A landmark event has recently occurred in the ponderous shuffle of the global internet browser market – how recently depends on whose statistics one trusts – but no matter what, the once unassailable bulk that is Microsoft’s Internet Explorer has finally lost its outright majority, dipping just under 50% usage worldwide.

For a few years now, by most subjective and objective standards, the most commonly used alternatives – Firefox, Google Chrome, Opera – have been superior to the mammoth that is Internet Explorer – they’re more standards compliant, more secure, faster, more extensible and customizable, and so on and so forth. Why then, have adoption rates been so slow? There certainly have not been the sudden mass adoption of a product as suggested by the discussion of tipping points in class, so it suggests that the driving forces to switch for the vast majority of users is quite low.

There are both positive and negative externalities for the size of the userbase of an internet browser. A browser having more users speeds its development, and increases its overall trustworthiness. However, a larger userbase makes a browser a more significant target for hackers – no sufficiently complicated software is free of security flaws, and more users incentivizes hacking and therefore – this is the perennial problem of Internet Explorer. The net effect of an increasing userbase is most likely positive to the mainstream user, however, as knowledge of the negative effect is generally limited to more technical users. The magnitude of the influence, however, is quite low.

Daniel.Cardenas. Creative Commons. Wikipedia.

It’s an interesting exercise to attempt to apply an effective price to products that carry no monetary price tag. Internet Explorer is effectively free since it is included with Windows, which globally is still the dominant OS included with new computers. All of the other browsers require the minor effort of browsing to the relevant website, downloading, and installing a new piece of software. To most of us youths and geeks, this is a trivial exercise – well below the reserve price for a replacement for Internet Explorer. However, we underestimate the power of the default option for most people. The presentation of too many choices with not enough contextual information causes people to act seemingly irrationally, and ignore potential measurable benefits because act of choosing itself carries an additional cost, as discussed in this article by psychology Prof. Barry Schwartz in the New York Times: http://www.nytimes.com/2007/04/12/opinion/12schwartz.html, and in his TED talk: http://www.ted.com/talks/barry_schwartz_on_the_paradox_of_choice.html.
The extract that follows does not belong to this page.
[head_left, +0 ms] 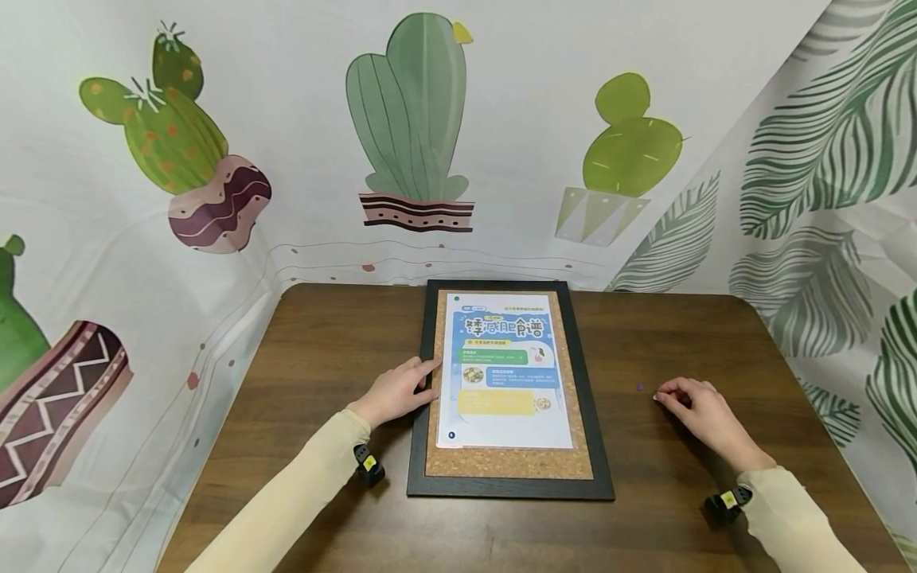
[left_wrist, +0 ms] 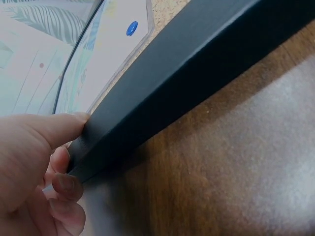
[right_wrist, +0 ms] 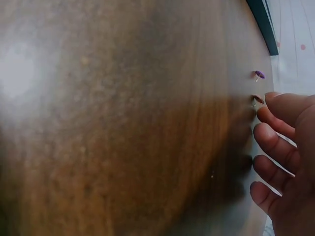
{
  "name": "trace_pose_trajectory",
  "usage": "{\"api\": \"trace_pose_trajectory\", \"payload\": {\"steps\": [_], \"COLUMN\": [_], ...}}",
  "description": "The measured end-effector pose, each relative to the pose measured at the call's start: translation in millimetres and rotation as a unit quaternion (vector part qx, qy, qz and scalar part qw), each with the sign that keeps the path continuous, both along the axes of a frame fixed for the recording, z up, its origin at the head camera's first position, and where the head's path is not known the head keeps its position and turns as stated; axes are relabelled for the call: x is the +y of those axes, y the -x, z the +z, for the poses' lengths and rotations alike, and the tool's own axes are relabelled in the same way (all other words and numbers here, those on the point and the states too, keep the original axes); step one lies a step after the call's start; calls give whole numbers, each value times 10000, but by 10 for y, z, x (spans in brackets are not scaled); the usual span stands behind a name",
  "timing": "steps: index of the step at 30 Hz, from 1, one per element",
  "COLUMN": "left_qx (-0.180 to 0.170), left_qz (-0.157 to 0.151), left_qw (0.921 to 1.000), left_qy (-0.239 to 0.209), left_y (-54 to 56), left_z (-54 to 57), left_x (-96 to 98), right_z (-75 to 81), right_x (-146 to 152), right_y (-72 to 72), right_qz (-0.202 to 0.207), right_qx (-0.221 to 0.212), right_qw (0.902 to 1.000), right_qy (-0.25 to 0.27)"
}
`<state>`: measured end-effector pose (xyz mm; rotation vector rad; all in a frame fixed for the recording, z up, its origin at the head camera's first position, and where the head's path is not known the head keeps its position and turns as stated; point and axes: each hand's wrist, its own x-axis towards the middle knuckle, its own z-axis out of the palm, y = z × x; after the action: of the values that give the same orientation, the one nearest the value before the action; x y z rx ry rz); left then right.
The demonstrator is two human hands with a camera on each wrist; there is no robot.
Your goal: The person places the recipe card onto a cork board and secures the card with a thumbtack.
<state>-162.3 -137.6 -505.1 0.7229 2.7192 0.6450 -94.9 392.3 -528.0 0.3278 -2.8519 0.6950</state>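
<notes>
Probably light, stiff and sharp, the tack (right_wrist: 259, 99) right of the corkboard (head_left: 510, 464) wants taking by its head. The right hand (head_left: 705, 415), fingertips narrow, is at it; pinched or not, I can't tell. The left hand (head_left: 396, 391) grips the corkboard's left edge; 1 purple tack (head_left: 640, 387) intervenes.

A: From my station, where does the board (head_left: 510, 464) lie?
B: I log it mid-table (head_left: 329, 342), cloth (head_left: 519, 143) behind; sheet (head_left: 501, 382) on board, top pin (head_left: 456, 299) and bottom pin (head_left: 451, 435) at its left corners.
A: Hands?
B: Left hand (head_left: 396, 391) on the board's left edge. Right hand (head_left: 705, 414) well right, near pin (right_wrist: 258, 100) at its fingertips, loose pin (head_left: 640, 387) just left.
</notes>
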Motion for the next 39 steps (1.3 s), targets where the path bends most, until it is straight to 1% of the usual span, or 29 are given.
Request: {"api": "trace_pose_trajectory", "payload": {"steps": [10,27,39], "left_qx": [-12,16,12], "left_qz": [15,-4,28], "left_qw": [10000,10000,10000], "left_qy": [-45,-28,4], "left_y": [-8,-16,-15], "left_z": [1,-1,-10], "left_x": [0,4,2], "right_z": [-11,-51,-60], "right_x": [-23,10,-12], "right_y": [24,6,26], "right_qz": [-105,-268,-173], "right_qx": [-77,-123,2], "right_qw": [9999,9996,9998], "right_qy": [-25,55,15]}}
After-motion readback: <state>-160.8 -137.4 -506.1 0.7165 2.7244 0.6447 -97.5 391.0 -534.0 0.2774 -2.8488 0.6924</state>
The vast majority of the population simply has no real vested interest in switching from the default option without some private information – most likely a rave review from a close contact – their reserve prices are extremely low, even to the point that even if they are occasionally frustrated with the default, the mental and temporal costs of acquiring a replacement are above their reserve prices. These are the consumers to the far right of the self fulfilling expectations curve, and they add significant inertia to the browser share market, damping the rate at which users switch to alternatives.

It’s also notable that IE users are also by far the slowest to adopt new versions – IE still requires input from the user to update to the latest version, and it seems that the remaining 50% of Internet users are the very ones that are reluctant to switch: http://www.netmagazine.com/features/developers-guide-browser-adoption-rates (an excellent survey of the rates of update adoption among the various browsers).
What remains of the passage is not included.